Well temperament

A well temperament is a scale (formally an irregular temperament) approximating an equal tuning, which has the same average step size as said equal temperament (that is, in general no single note in an equal tuning becomes two different ones in a well temperament). Like musical scales in general, they are generally assumed to be periodic (usually octave-equivalent) unless otherwise specified.

Historically, the usage of the term "well temperament" was limited to specifically 12-tone well temperaments, due to the conceptualization of a temperament as a circle of twelve fifths, which could be tuned equally (equal temperament), as a chain of eleven fifths "broken" by one diminished sixth (a 12-note scale belonging to a regular temperament), or in a number of other combinations of tunings. On top of this, well temperaments were generally expected to be closer to 12edo than meantone or pythagorean tunings, which were considered their own categories of temperament due to the objectives of tempering at the time. Additionally, note that 12edo was considered a well temperament.

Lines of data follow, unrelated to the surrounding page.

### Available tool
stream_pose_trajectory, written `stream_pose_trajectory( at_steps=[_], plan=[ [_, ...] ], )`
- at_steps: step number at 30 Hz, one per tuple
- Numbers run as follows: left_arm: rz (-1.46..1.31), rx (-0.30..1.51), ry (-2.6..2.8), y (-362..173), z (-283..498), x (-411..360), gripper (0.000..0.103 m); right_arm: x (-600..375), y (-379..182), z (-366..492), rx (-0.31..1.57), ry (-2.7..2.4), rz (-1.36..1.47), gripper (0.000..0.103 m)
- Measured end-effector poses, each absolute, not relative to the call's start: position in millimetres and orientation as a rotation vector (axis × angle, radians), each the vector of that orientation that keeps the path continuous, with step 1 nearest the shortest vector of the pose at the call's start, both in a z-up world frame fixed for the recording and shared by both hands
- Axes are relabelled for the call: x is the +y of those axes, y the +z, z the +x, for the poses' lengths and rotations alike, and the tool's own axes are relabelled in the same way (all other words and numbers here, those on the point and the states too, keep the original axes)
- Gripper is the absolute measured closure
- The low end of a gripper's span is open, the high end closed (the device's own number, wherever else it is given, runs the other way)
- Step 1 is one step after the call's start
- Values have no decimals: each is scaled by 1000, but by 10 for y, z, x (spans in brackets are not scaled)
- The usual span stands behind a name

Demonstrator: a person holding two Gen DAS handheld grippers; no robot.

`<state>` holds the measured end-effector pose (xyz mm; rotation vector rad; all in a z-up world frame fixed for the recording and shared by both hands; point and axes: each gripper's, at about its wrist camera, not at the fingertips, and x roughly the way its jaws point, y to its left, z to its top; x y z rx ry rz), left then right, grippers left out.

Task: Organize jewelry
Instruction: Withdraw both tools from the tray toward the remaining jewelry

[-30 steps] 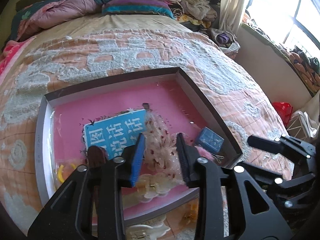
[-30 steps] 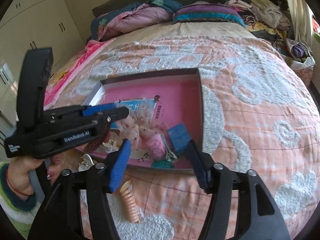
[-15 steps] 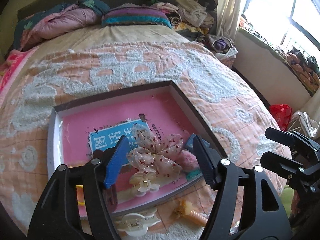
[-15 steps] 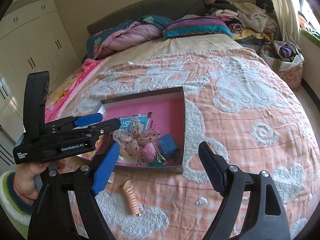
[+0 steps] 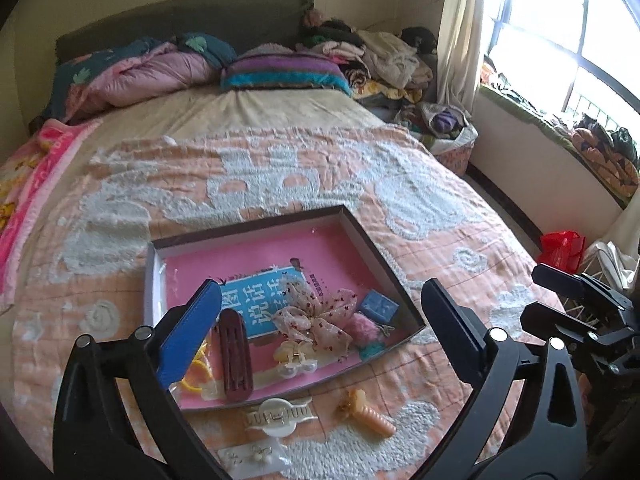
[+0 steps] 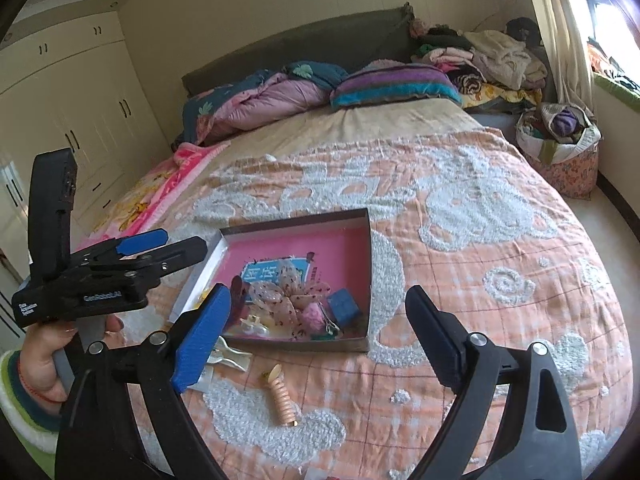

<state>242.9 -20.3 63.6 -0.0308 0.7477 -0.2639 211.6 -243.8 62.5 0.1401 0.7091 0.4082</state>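
Observation:
A shallow box [image 5: 384, 256] with a pink lining lies on the peach bedspread. In it are a sheer dotted bow [image 5: 316, 320], a small blue box [image 5: 378, 306], a pink fluffy piece [image 5: 362, 330], a dark red hair clip [image 5: 236, 356] and a cream claw clip [image 5: 294, 358]. In front of the box lie a white claw clip [image 5: 278, 416], a peach spiral clip [image 5: 368, 414] and an earring card [image 5: 256, 454]. My left gripper [image 5: 320, 286] hovers above the box, jaws opening, nothing between them. My right gripper [image 6: 318, 291] hangs over the box [image 6: 368, 272], jaws opening too, also holding nothing.
A folded quilt [image 5: 136, 76] and striped pillow [image 5: 280, 74] lie at the bed's head, with piled clothes [image 5: 380, 56] beside them. A cloth basket [image 6: 560, 148] stands right of the bed, wardrobes [image 6: 80, 112] on the left. A hand [image 6: 44, 356] holds the left gripper.
The left gripper let go of the dotted bow, which now lies in the box. Both grippers rose and drew back from the box while their jaws widened.

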Motion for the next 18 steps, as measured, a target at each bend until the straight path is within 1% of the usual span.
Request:
stream_pose_trajectory(
  at_steps=[7,18],
  plan=[
    [-39,702,-255,820,2202,-130,9,-2450,809,1927,663,419,131,15],
    [-57,662,-233,953,1837,7,9,-2439,1003,1606,615,435,105,15]
  ],
)
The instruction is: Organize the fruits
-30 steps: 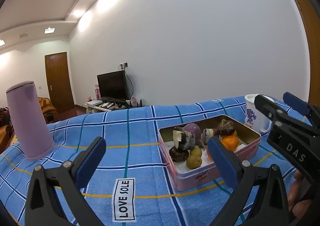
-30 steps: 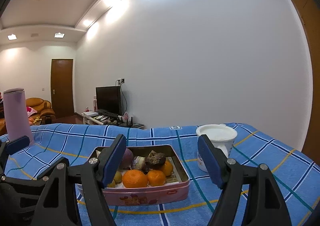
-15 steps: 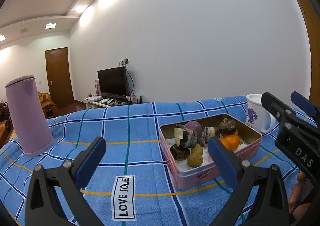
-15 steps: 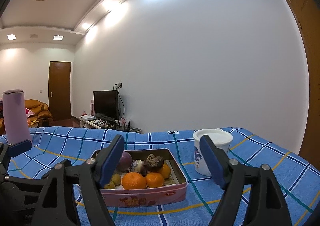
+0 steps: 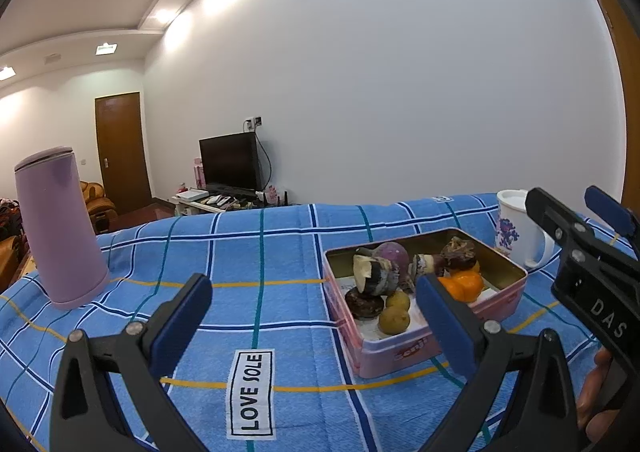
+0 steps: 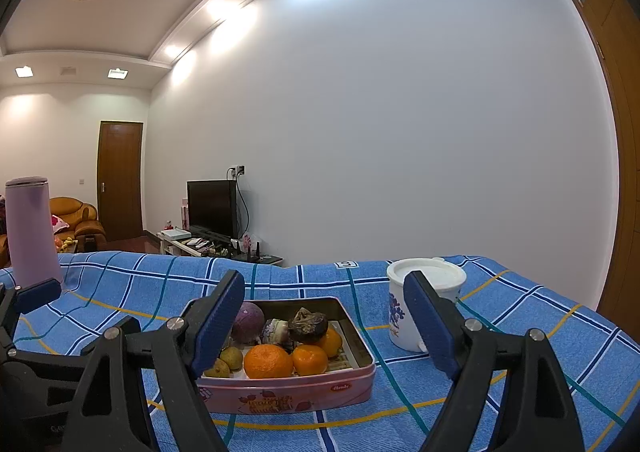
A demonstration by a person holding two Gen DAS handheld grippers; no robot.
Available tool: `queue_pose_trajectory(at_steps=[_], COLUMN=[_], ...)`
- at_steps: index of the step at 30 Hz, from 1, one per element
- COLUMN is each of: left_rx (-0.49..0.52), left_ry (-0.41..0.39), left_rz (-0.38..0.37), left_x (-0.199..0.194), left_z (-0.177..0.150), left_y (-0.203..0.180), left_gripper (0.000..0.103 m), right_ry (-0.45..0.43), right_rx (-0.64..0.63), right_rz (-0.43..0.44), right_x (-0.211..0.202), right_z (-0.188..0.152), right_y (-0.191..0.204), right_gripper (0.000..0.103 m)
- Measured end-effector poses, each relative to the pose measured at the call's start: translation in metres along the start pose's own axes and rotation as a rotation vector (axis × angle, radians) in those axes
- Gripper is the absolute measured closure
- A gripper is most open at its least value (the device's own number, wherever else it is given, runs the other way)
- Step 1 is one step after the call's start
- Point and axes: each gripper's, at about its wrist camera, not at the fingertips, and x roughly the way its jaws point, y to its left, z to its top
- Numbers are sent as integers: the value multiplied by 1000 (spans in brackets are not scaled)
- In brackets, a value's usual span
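Observation:
A pink tin box (image 5: 404,352) (image 6: 288,392) sits on the blue checked cloth and holds fruits. In it are oranges (image 6: 268,361) (image 5: 460,286), small green-yellow fruits (image 5: 394,320) (image 6: 231,358), a purple round fruit (image 6: 248,322) (image 5: 390,254) and dark wrinkled fruits (image 6: 308,326) (image 5: 364,302). My left gripper (image 5: 316,324) is open and empty, held above the cloth just left of the box. My right gripper (image 6: 324,328) is open and empty, in front of the box; it also shows in the left wrist view (image 5: 580,228).
A lilac flask (image 5: 60,228) (image 6: 30,232) stands at the far left. A white lidded mug with blue flowers (image 6: 416,304) (image 5: 516,228) stands right of the box. A "LOVE SOLE" label (image 5: 251,392) is on the cloth. A TV stand and sofa are beyond the table.
Both grippers have tilted up a little, so the table and box sit lower in both views. Nothing on the table has moved and both grippers stay open.

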Motion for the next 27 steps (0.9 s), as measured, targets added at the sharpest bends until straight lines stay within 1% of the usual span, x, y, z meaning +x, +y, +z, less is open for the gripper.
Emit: queue_pose_trajectory(at_steps=[27], left_rx=[-6], left_ry=[12], left_rz=[27], left_x=[0], left_z=[0], left_y=[2], left_gripper=[0], right_ry=[9], right_rx=[0], right_rz=[-3], right_x=[1], right_z=[1], right_y=[-2], right_gripper=[20])
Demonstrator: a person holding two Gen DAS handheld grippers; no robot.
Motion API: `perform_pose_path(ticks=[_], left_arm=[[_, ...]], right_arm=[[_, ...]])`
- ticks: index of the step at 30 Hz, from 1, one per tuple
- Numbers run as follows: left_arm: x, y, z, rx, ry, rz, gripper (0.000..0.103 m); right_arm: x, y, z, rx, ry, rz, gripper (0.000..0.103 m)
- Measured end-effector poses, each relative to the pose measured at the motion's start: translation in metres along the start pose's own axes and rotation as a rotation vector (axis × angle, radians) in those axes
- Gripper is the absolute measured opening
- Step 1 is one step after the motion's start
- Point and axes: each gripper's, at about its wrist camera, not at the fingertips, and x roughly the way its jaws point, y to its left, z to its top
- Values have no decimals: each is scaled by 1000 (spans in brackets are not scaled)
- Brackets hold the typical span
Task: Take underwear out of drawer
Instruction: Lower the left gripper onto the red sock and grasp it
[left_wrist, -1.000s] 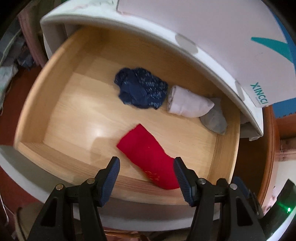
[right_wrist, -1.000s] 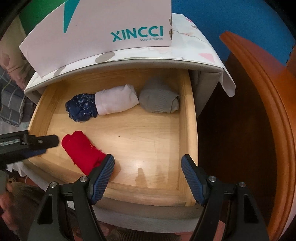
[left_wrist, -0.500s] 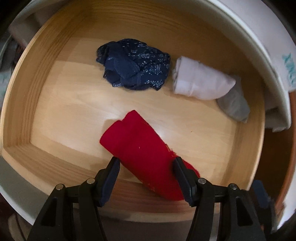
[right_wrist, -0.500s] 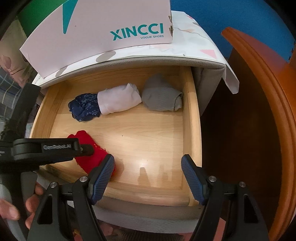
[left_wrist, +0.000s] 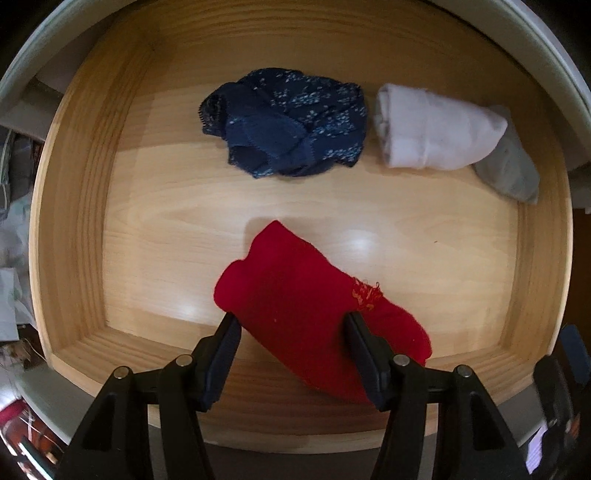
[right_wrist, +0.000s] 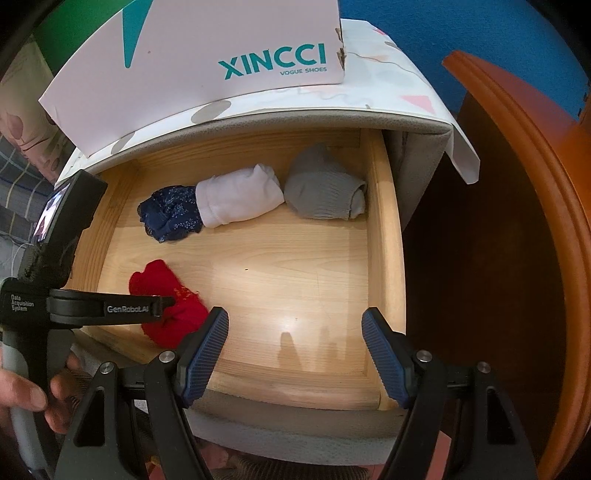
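Pale wooden drawer (right_wrist: 382, 236) open beneath white shoebox (right_wrist: 207, 55); left tongs (left_wrist: 291, 325) spread astride red underwear (left_wrist: 295, 295), right tongs (right_wrist: 295, 332) spread, empty.

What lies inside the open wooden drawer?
Inside the drawer: a red piece, a navy piece, a white roll and a grey roll. Anything beneath them is covered.

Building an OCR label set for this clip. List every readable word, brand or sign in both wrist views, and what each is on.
"XINCCI": teal letters on the white shoe box on top of the cabinet.
"VOGUE SHOES": small teal line under that brand name, same box.
"GenRobot.AI": on the left gripper's black arm.
"Data Acquisition System": on the left gripper's body.
Small screen on that gripper: too blurred to read.
Left wrist view: no readable text.
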Motion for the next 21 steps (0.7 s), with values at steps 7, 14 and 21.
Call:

In terms of modern xenharmonic theory, a well temperament can be considered a 1-to-1 detempering of an equal tuning, and this is the sense used on the wiki. As a result, they have historically attracted very little attention from xenharmonic theorists interested in abstract formalism - in fact, they emerge from the opposite set of constraints as regular temperament theory. While regular temperaments tune each generator to the same size and allow arbitrary numbers of notes, well temperaments fix the number of notes and allow the tuning of each generator to vary, and are thus more useful when tuning fixed-pitch instruments such as keyboards.

The historical concept of 12-tone well temperament may be derived as the solution to the problem of 'wolf fifths' in the circle of fifths. In the extreme case, this leads to equal temperaments; well temperaments leave all the fifths unequal but close to just to achieve other goals.

In meantone[12], 11 tempered fifths of 697.5 cents produce a wolf fifth of 727.5 cents. This may be solved by only tuning, for instance, nine of the fifths flat, that way the meantone major third is still accessible in a wide range of keys, but the detuned fifths become only about 709.2 cents: much more acceptable

Alternatively, one might choose to vary the tunings of the flat fifths; eight 698.5c fifths, two 695.5c fifths, and two 710.5c fifths produces a large range of this tunings, many of which may be reasonably heard as 5-limit.